INSTRUCTIONS TO FOLLOW - Nothing but the lines below between the line holding "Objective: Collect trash" and the line holding "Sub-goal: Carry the", inclusive, should appear in the answer, each set down exactly.

STORED DATA -

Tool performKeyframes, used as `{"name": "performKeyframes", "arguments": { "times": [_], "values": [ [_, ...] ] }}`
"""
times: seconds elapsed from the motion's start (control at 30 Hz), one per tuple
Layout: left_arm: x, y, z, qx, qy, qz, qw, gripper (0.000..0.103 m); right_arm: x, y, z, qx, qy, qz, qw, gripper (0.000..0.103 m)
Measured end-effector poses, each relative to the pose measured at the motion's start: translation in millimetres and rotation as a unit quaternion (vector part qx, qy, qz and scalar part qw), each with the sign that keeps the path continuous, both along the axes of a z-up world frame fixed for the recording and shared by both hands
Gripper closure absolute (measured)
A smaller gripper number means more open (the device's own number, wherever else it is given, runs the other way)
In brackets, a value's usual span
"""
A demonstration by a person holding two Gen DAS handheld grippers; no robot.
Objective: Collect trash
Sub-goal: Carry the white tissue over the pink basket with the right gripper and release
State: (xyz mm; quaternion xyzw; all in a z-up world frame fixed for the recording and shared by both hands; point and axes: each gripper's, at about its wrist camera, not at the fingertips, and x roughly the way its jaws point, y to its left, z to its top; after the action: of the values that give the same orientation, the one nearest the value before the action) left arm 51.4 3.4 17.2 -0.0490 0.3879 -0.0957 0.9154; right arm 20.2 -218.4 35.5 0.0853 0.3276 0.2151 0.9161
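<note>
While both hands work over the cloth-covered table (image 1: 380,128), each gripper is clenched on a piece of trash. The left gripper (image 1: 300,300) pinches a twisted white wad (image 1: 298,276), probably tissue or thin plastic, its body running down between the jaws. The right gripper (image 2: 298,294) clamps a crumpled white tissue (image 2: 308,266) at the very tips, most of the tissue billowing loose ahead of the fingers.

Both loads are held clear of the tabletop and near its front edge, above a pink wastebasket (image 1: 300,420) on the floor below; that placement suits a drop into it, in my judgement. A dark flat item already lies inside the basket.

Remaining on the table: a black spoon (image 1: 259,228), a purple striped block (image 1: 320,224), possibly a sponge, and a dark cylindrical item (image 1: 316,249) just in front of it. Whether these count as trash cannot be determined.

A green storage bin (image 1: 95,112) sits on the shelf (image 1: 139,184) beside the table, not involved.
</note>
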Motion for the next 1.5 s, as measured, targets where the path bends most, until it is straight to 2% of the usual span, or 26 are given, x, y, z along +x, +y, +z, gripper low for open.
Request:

ANSWER TO THE PROBLEM -
Objective: Collect trash
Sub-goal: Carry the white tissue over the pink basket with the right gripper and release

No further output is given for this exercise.